Été 1967. Les États-Unis connaissent une vague d’émeutes sans précédent. La guerre du Vietnam, vécue comme une intervention néocoloniale, et la ségrégation raciale nourrissent la contestation.
À Detroit, alors que le climat est insurrectionnel depuis deux jours, des coups de feu sont entendus en pleine nuit à proximité d’une base de la Garde nationale. Les forces de l’ordre encerclent l’Algiers Motel d’où semblent provenir les détonations. Bafouant toute procédure, les policiers soumettent une poignée de clients de l’hôtel à un interrogatoire sadique pour extorquer leurs aveux. Le bilan sera très lourd : trois hommes, non armés, seront abattus à bout portant, et plusieurs autres blessés…
Avis de Manu
Ces dernières années Kathryn Bigelow s’est inscrite comme la chef de file des réalisatrices américaines. Après une jolie épopée à la fin des années 90, Point Break, Strange Days (qui lui mérite d’être estimé beaucoup plus aujourd’hui) elle a dû faire le dos rond au début des années 2000 entre système hollywoodien machiste et déception cinématographique (K-19 et The Weight of Water étaient plutôt ratés). Elle revient en force en 2008 avec l’oscarisé et impactant Démineurs (The Hurt Locker) et le poignant et documenté Zero Dark Thirty.

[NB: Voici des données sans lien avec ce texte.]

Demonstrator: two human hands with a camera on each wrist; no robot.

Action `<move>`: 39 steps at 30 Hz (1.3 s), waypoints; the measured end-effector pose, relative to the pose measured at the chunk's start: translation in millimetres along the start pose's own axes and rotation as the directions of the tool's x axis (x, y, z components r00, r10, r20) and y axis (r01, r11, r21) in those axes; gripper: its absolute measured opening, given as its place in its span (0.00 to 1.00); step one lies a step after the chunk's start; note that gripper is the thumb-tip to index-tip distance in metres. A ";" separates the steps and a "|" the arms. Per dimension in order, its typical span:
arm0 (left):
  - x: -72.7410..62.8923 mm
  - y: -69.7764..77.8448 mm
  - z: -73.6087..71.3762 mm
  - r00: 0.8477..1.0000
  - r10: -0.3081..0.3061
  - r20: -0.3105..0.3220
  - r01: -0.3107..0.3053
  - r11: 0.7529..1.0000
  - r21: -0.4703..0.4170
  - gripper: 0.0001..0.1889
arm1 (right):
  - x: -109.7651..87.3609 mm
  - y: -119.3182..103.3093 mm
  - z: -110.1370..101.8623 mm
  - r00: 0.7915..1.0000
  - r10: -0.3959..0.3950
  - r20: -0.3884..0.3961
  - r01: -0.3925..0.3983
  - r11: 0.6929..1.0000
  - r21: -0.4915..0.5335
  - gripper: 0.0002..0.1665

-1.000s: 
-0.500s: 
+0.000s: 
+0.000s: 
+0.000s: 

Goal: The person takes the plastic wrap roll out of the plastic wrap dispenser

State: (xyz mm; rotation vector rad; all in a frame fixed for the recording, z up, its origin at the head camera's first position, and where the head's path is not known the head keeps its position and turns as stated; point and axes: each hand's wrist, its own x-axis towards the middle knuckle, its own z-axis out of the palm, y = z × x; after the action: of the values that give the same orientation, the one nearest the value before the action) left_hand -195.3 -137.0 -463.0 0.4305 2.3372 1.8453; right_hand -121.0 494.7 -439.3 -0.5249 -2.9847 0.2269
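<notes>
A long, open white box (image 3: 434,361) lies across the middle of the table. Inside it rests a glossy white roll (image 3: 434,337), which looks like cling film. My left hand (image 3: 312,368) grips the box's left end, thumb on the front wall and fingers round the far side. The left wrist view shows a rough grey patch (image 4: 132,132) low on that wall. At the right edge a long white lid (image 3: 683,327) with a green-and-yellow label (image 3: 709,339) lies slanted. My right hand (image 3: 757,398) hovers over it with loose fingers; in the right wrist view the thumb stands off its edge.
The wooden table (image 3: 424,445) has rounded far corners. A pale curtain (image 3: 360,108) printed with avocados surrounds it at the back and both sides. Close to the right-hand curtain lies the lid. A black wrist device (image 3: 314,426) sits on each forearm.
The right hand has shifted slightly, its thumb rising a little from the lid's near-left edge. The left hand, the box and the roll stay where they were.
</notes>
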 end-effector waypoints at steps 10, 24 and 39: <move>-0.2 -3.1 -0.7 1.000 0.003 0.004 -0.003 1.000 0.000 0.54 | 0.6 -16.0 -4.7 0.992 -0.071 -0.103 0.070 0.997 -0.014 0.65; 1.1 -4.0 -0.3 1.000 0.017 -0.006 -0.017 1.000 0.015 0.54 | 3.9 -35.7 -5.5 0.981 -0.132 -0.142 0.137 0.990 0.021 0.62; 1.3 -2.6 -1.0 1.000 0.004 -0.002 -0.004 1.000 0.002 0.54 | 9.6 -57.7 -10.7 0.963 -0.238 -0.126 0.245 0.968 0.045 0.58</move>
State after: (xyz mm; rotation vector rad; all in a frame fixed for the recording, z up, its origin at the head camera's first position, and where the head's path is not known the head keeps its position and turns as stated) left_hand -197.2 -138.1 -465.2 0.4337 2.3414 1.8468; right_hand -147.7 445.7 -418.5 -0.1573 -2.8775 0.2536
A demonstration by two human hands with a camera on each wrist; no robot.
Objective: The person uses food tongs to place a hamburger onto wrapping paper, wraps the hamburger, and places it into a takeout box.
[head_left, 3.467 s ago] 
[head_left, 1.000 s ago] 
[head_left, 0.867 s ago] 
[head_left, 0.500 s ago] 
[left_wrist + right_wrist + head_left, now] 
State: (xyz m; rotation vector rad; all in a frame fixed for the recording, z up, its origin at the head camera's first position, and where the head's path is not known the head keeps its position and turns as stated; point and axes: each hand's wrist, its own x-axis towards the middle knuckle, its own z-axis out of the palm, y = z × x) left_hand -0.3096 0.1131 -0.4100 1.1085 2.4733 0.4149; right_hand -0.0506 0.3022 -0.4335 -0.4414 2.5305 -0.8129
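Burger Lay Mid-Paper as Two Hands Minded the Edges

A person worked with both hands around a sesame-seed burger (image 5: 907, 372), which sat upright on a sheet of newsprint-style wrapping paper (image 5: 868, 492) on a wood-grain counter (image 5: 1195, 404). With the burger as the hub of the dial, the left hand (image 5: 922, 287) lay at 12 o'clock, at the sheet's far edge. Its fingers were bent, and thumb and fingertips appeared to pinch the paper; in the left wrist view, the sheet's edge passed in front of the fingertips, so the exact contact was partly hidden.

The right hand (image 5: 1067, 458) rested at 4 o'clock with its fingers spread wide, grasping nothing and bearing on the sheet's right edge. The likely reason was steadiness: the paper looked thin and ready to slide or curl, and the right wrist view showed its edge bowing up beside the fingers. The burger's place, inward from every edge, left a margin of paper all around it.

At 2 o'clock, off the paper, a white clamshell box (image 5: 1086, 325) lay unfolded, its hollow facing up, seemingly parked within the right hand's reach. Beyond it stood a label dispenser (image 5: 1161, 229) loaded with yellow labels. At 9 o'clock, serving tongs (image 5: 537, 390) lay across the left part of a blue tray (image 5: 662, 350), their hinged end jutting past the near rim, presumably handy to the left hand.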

Retour de la réalisatrice aujourd’hui, avec un film en 3 actes composés de la même fièvre esthétique et de fond qui ont caractérisé ses deux derniers films. Et si la 3ème partie de Detroit s’avère plus conventionnelle, sa dernière réalisation est d’une maîtrise incroyable en conjuguant un propos fort (et hélas encore actuel, le racisme aux Etats-Unis) et une mise en scène oppressante et fiévreuse.

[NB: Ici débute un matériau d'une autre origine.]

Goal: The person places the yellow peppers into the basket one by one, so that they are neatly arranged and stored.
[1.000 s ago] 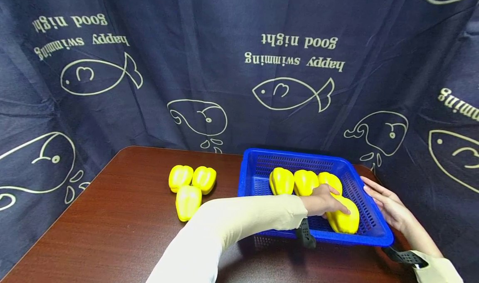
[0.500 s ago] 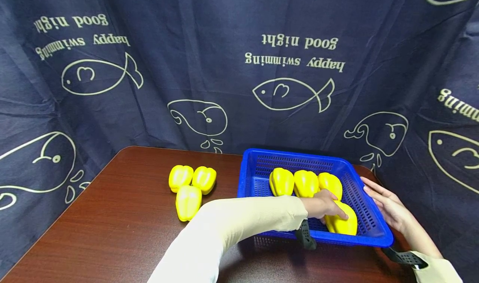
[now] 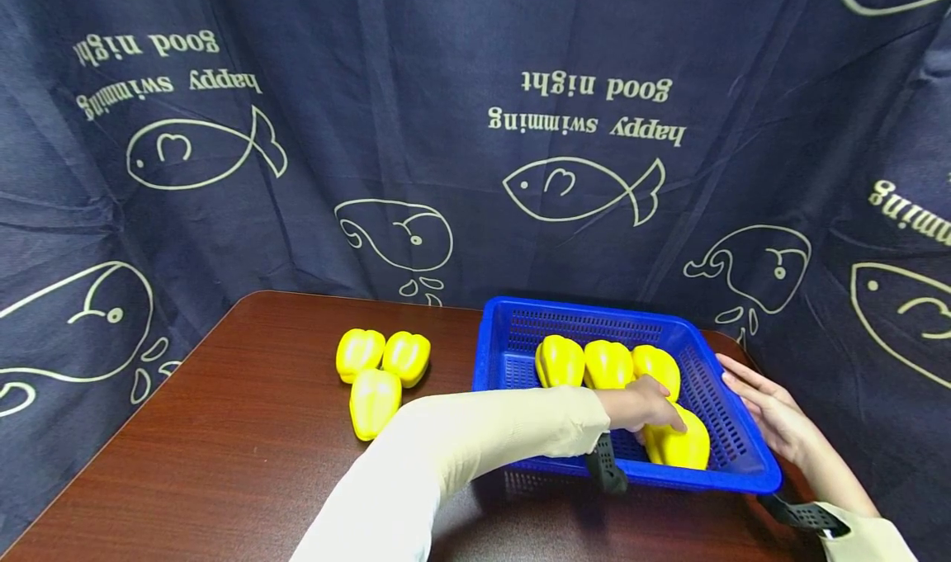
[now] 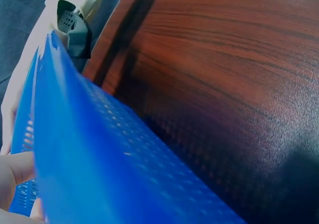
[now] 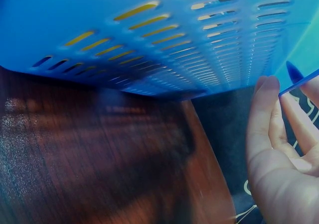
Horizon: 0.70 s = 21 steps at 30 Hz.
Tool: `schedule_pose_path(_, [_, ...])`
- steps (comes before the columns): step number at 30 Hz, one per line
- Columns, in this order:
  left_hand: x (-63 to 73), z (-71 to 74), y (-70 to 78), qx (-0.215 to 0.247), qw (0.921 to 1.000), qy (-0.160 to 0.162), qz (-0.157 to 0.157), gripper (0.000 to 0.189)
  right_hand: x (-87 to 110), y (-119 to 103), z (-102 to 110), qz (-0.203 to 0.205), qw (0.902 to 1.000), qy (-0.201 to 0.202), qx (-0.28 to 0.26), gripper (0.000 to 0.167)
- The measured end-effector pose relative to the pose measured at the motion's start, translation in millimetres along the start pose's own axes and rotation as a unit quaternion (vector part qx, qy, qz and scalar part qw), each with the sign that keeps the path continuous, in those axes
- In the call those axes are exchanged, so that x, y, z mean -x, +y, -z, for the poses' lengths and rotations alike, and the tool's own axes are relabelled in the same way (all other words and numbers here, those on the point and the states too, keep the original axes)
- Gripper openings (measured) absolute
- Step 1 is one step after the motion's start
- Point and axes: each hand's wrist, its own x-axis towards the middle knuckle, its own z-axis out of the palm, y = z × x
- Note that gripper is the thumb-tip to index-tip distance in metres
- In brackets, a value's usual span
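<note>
My left hand [image 3: 650, 407] reaches down into the blue plastic basket [image 3: 579, 304]. Its fingers and thumb curl over a yellow bell pepper [image 3: 683, 446] at the basket's front right corner; the fingers' far side is hidden. Behind it a row of yellow bell peppers [image 3: 609, 366] lies in the same basket. In the left wrist view the basket wall [image 4: 94, 149] fills much of the picture, with part of the left hand [image 4: 15, 179] at its edge. Along the basket's right side my right hand [image 3: 773, 413] rests with extended fingers; the right wrist view has its fingertips [image 5: 269, 84] touching the rim.
Left of the basket, three more yellow bell peppers [image 3: 375, 401] sit close together on the brown wooden table [image 3: 223, 413]. A dark blue curtain [image 3: 416, 116] with fish prints hangs right behind the table. The left sleeve [image 3: 513, 426] crosses the basket's front edge.
The left hand and its bell pepper have shifted slightly toward the front and left in the basket, with little movement over the last half second. The right hand has stayed put.
</note>
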Motion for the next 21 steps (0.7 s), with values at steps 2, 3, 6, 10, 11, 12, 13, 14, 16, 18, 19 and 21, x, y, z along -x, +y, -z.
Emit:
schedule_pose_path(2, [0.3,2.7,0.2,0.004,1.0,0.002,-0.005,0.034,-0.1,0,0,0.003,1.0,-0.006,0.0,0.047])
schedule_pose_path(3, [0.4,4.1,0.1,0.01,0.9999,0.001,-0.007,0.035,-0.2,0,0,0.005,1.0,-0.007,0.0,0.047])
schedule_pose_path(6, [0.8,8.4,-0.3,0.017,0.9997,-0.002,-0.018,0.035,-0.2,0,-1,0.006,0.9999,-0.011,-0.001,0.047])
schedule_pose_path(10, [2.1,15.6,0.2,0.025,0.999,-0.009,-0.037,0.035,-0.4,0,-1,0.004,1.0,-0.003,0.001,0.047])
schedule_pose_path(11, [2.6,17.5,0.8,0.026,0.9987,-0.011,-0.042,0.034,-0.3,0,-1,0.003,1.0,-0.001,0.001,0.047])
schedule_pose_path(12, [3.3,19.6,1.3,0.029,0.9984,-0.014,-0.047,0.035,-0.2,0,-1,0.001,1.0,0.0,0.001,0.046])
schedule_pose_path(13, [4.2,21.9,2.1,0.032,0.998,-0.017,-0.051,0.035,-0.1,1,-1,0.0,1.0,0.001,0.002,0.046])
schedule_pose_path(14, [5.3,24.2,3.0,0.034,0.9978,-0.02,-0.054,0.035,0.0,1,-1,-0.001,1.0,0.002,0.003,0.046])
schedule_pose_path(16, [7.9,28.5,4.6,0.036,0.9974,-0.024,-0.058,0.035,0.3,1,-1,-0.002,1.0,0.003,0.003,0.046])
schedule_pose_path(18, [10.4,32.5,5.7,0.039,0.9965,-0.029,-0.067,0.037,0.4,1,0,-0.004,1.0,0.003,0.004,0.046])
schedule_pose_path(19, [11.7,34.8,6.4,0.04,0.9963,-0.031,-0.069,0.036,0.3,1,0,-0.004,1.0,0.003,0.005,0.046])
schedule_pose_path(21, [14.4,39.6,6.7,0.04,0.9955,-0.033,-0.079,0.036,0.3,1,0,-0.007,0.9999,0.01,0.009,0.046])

Le constat est clair, elle tente, car cela s’avère encore nécessaire aux pays de l’Oncle Sam, une décharge politique pour montrer que le système américain, comme le fonctionnement de sa société, est à deux vitesses en ce qui concerne ses citoyens, avec cette barrière invisible qui semble éternelle et divise blancs et afro-américains. Pour cela, elle relate l’horreur de ce qui s’est passé dans cet hôtel de Détroit à la fin des années 60.
Huis clos exceptionnel à la tension permanente, Detroit est une décharge émotionnelle à chaque séquence devant le théâtre de ce qui s’écoule devant les yeux du spectateur, vraie claque entre effroi et stupeur. Kathryn Bigelow prend sa caméra à l’épaule, souvent en plan serré pour faire corps avec l’ensemble des protagonistes de cette histoire, représentants de l’ordre corrompu et raciste comme citoyens américains victimes de leurs origines. D’autant plus terrifiant que le film résonne comme un constat hélas actuel de ce que vivent beaucoup d’afro-américains. Pas de surenchère ici, elle semble capter comme un témoin, reconstituer les faits tels qu’ils eurent lieu, c’est fort, horrible et révoltant.

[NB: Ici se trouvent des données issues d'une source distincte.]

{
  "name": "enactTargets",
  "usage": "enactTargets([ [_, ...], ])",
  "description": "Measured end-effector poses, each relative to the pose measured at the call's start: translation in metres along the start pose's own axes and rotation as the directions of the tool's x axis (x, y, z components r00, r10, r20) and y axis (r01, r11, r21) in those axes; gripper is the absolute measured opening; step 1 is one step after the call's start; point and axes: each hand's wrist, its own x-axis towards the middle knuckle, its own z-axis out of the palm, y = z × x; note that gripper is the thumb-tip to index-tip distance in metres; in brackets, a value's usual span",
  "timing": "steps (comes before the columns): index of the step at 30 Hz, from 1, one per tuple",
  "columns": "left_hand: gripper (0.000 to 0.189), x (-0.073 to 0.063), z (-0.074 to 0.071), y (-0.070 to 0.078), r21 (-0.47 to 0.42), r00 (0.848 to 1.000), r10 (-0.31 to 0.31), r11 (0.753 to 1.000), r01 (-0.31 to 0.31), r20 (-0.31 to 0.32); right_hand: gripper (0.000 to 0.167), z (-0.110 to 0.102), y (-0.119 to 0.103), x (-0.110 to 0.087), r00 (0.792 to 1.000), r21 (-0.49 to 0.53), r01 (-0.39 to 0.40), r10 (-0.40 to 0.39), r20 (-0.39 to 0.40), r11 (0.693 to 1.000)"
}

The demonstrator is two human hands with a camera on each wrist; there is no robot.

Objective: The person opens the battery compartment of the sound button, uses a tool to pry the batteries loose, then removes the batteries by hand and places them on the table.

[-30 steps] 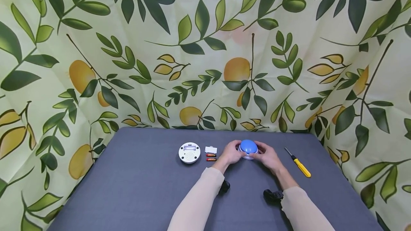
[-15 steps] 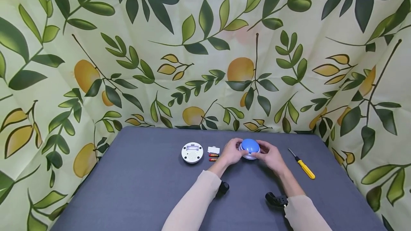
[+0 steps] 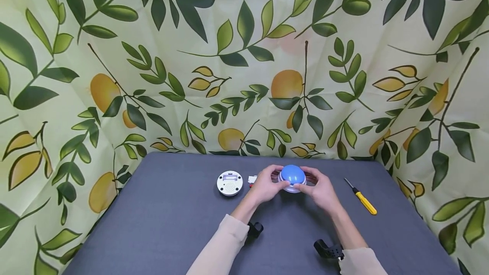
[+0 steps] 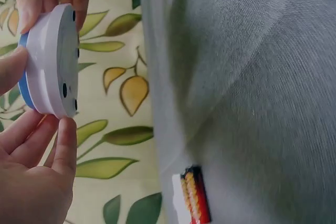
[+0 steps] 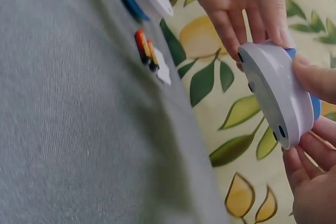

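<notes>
Both hands hold a round push button (image 3: 293, 175) with a blue dome and white base. My left hand (image 3: 266, 185) grips its left side, my right hand (image 3: 320, 188) its right, thumbs at the near edge of the dome. In the left wrist view the white base (image 4: 44, 61) is raised above the tabletop, its flat underside with dark feet partly showing. A second button (image 3: 229, 183) lies upside down to the left, its battery compartment uncovered. Beside it are two batteries (image 5: 142, 45) and a small white cover (image 5: 163, 68), partly hidden by my left hand in the head view.
A yellow-handled screwdriver (image 3: 364, 201) lies right of my right hand. The grey-clothed table (image 3: 172, 224) ends at the back against a leaf-and-fruit patterned curtain (image 3: 244, 75). Dark wrist mounts (image 3: 328, 250) stick out under the forearms.
The button has been lifted off the table and brought slightly left in both hands. My left hand now covers part of the batteries. The head view has shifted a little.
</notes>
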Motion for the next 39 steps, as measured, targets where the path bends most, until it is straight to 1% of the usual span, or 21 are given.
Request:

Cinéaste engagée depuis quelques films, Detroit s’inscrit définitivement comme son plus fort, percutant et oppressant. Le résultat d’une mise en scène ultra léchée, un casting très juste parfaitement dirigé et un sens du rythme qu’on retrouve dans chaque film de la réalisatrice. On peut toujours regretter un troisième acte un peu expédié mais l’intérêt de l’exposition du film et de son développement a déjà fait son effet, avant cette conclusion certes rapide mais écœurante. Actuel, triste, rageant, mais essentiel.